▶ **Work instruction**
Every line of the listing below should be written out exactly, minus its pictures.

▶ **Given material**
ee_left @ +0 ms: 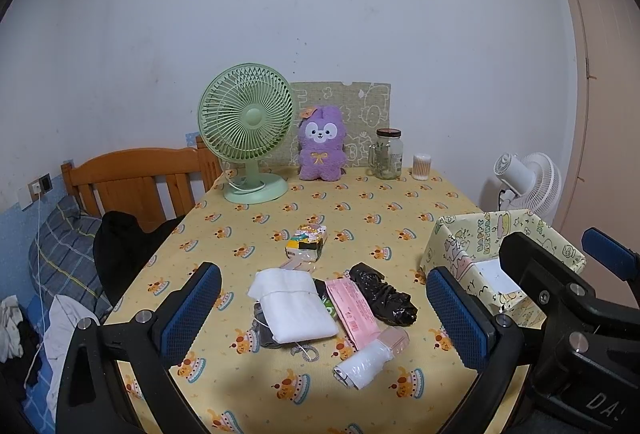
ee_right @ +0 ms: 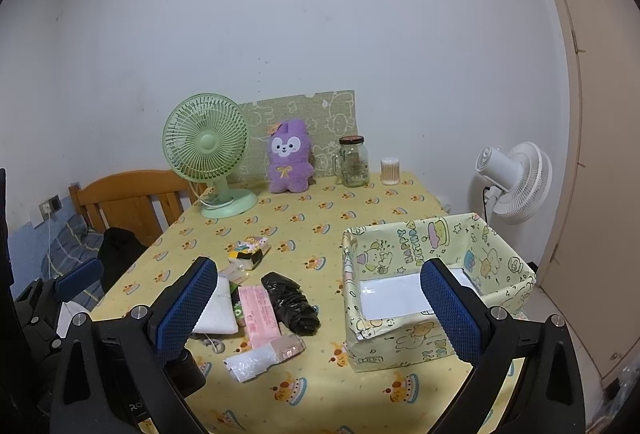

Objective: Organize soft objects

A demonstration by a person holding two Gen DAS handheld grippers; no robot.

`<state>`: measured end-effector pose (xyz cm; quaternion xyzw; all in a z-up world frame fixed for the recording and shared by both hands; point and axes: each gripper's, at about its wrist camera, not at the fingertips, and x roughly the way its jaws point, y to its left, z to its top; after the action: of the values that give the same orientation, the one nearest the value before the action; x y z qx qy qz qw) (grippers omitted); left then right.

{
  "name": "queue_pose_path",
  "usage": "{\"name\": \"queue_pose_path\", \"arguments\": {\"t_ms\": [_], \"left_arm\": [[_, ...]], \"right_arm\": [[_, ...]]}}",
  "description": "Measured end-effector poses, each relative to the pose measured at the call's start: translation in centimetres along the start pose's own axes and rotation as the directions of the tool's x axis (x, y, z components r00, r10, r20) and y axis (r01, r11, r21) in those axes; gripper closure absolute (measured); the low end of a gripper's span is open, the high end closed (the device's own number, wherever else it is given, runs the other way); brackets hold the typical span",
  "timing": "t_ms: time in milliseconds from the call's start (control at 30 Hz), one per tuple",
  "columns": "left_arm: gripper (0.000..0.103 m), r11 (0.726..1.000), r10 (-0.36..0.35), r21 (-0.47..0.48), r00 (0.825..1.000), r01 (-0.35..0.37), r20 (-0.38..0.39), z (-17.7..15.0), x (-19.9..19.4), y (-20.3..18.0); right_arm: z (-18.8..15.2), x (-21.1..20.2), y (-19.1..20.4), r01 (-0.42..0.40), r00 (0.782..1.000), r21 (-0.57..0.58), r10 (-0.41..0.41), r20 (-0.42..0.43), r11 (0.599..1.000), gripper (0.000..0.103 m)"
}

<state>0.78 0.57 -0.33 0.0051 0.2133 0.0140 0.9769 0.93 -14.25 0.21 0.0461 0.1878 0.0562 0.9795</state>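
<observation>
Two claws, left claw [ee_left: 332, 314] and right claw [ee_right: 332, 318], hover spread and empty above the table [ee_left: 360, 202]; soft items [ee_left: 294, 308] lie beside the patterned box [ee_right: 404, 246].

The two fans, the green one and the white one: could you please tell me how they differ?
The green fan stands on the table beside the purple plush; the white fan stands off the table, past its right edge. The green fan faces the cameras, showing its front grille; the white fan is turned away, showing its motor housing. Both have round cage grilles.
</observation>
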Motion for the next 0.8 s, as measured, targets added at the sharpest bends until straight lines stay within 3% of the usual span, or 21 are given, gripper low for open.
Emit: {"name": "queue_pose_path", "arguments": {"t_ms": [800], "left_arm": [[0.0,1.0,-0.007,0.008,1.0,0.007,0.006,0.21,-0.3,-0.22]], "right_arm": [[-0.12,-0.18,0.08,0.027,1.0,0.011,-0.028,0.006,1.0,0.0]]}}
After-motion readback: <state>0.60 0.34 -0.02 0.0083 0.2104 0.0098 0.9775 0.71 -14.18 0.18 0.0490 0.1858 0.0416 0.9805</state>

▶ **Reply to the task**
ee_left @ +0 ms: 
ee_right @ +0 ms: 

Objective: Organize soft objects

A demonstration by a person holding two Gen DAS handheld grippers; no robot.

`<state>`: measured end-effector pose (xyz cm; quaternion xyzw; all in a z-up world frame fixed for the recording and shared by both hands; point and axes: each gripper's, at about its wrist camera, not at the fingertips, and x roughly the way its jaws point, y to its left, z to its top; after the action: of the values that give the same orientation, the one nearest the value before the action; x y z qx qy qz qw) (grippers omitted); left then right.

{
  "name": "queue_pose_path",
  "usage": "{\"name\": \"queue_pose_path\", \"arguments\": {\"t_ms\": [_], \"left_arm\": [[_, ...]], \"right_arm\": [[_, ...]]}}",
  "description": "Measured end-effector poses, each relative to the pose measured at the call's start: translation in centimetres along the start pose's own axes and rotation as the directions of the tool's x axis (x, y, z components r00, r10, r20) and y axis (r01, r11, r21) in those axes; gripper closure absolute (measured); the low end of a gripper's span is open, the high end closed (the device's own number, wherever else it is given, runs the other way); brackets hold the typical span",
  "timing": "t_ms: time in milliseconds from the call's start (control at 30 Hz), one per tuple",
  "columns": "left_arm: gripper (0.000..0.103 m), r11 (0.726..1.000), r10 (-0.36..0.35), r21 (-0.47..0.48), r00 (0.825..1.000), r01 (-0.35..0.37), r20 (-0.38..0.39), z (-17.7..15.0), x (-19.9..19.4), y (-20.3..18.0); right_arm: z (-18.8..15.2), x (-21.1..20.2), y (-19.1..20.4), r01 (-0.42..0.40), r00 (0.782..1.000), r21 (-0.57..0.58), r10 (-0.41..0.41), r20 (-0.42..0.43), r11 (0.599..1.000), gripper (0.000..0.103 m)"
}

<state>0.78 0.57 -0.33 0.0051 0.2133 0.0140 0.9769 0.93 -14.25 0.21 0.0461 0.1878 0.0562 0.9795</state>
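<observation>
Two claws, left claw [ee_left: 332, 314] and right claw [ee_right: 332, 318], hover spread and empty above the table [ee_left: 360, 202]; soft items [ee_left: 294, 308] lie beside the patterned box [ee_right: 404, 246].

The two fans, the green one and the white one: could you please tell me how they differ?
The green fan stands on the table beside the purple plush; the white fan stands off the table, past its right edge. The green fan faces the cameras, showing its front grille; the white fan is turned away, showing its motor housing. Both have round cage grilles.
</observation>
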Motion for the next 0.8 s, as measured, targets added at the sharpest bends until straight lines stay within 3% of the usual span, or 21 are given, gripper low for open.
Emit: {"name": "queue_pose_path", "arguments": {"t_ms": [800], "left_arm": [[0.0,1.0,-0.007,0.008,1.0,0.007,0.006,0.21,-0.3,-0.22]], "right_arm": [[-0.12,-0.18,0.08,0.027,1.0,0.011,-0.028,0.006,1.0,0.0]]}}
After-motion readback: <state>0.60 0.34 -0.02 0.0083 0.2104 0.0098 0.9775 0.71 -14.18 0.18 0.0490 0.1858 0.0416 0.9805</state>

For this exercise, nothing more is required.